Example - 2CDE Method

This notebook is part of smFRET burst analysis software FRETBursts.

This notebook implements the 2CDE method from Tomov 2012.

For a complete tutorial on burst analysis see FRETBursts - us-ALEX smFRET burst analysis.

Load Data

In [1]:
from fretbursts import *
from fretbursts.phtools import phrates
sns = init_notebook()
sns.__version__
 - Optimized (cython) burst search loaded.
 - Optimized (cython) photon counting loaded.
--------------------------------------------------------------
 You are running FRETBursts (version 0.6.4).

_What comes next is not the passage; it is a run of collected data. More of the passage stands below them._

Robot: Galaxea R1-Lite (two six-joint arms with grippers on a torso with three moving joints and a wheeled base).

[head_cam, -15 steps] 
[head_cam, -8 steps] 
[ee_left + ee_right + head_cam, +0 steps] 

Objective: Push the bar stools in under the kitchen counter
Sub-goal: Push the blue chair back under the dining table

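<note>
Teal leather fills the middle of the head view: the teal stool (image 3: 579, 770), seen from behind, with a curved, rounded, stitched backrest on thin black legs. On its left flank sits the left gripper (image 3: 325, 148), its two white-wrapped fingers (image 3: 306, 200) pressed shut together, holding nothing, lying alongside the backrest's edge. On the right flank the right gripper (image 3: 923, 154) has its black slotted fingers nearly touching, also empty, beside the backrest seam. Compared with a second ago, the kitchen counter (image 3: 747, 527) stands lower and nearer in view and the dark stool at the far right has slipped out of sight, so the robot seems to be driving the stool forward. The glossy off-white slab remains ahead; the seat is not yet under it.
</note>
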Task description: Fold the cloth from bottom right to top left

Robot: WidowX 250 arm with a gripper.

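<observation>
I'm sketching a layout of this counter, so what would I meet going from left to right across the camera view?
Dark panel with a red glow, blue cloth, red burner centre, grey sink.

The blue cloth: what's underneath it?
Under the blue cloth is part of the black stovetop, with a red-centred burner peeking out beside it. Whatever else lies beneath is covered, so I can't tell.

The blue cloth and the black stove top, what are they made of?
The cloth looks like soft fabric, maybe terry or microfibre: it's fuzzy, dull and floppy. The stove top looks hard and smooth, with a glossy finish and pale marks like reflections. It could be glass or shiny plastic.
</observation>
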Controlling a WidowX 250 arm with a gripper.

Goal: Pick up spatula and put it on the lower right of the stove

 If you use this software please cite the following paper:

   FRETBursts: An Open Source Toolkit for Analysis of Freely-Diffusing Single-Molecule FRET
   Ingargiola et al. (2016). http://dx.doi.org/10.1371/journal.pone.0160716 

--------------------------------------------------------------
Out[1]:
'0.8.0'
In [2]:
import fretbursts as fb
In [3]:
url = 'http://files.figshare.com/2182601/0023uLRpitc_NTP_20dT_0.5GndCl.hdf5'
download_file(url, save_dir='./data')
URL:  http://files.figshare.com/2182601/0023uLRpitc_NTP_20dT_0.5GndCl.hdf5
File: 0023uLRpitc_NTP_20dT_0.5GndCl.hdf5
 
File already on disk: /Users/anto/src/FRETBursts/notebooks/data/0023uLRpitc_NTP_20dT_0.5GndCl.hdf5 
Delete it to re-download.
In [4]:
filename = "data/0023uLRpitc_NTP_20dT_0.5GndCl.hdf5"
In [5]:
d = loader.photon_hdf5(filename)
#bpl.plot_alternation_hist(d)
loader.alex_apply_period(d)
d.calc_bg(fun=bg.exp_fit, time_s=20, tail_min_us='auto', F_bg=1.7)
d.burst_search()
# Total photons (after ALEX selection):     2,259,522
#  D  photons in D+A excitation periods:      721,537
#  A  photons in D+A excitation periods:    1,537,985
# D+A photons in  D  excitation period:     1,434,842
# D+A photons in  A  excitation period:       824,680

 - Calculating BG rates ... [DONE]
 - Performing burst search (verbose=False) ...[DONE]
 - Calculating burst periods ...[DONE]
 - Counting D and A ph and calculating FRET ... 
   - Applying background correction.
   [DONE Counting D/A]
In [6]:
ds1 = d.select_bursts(select_bursts.size, th1=30)
ds = ds1.select_bursts(select_bursts.naa, th1=30)

alex_jointplot(ds)
Out[6]:
<seaborn.axisgrid.JointGrid at 0x11cd32f98>
In [7]:
ph = d.ph_times_m[0]
In [8]:
tau = 100e-6/d.clk_p
tau
Out[8]:
8000.000000000001

KDE considerations

In computing a KDE, the kernel can have different shapes. In the original 2CDE publication the "laplace distribution" kernel is used.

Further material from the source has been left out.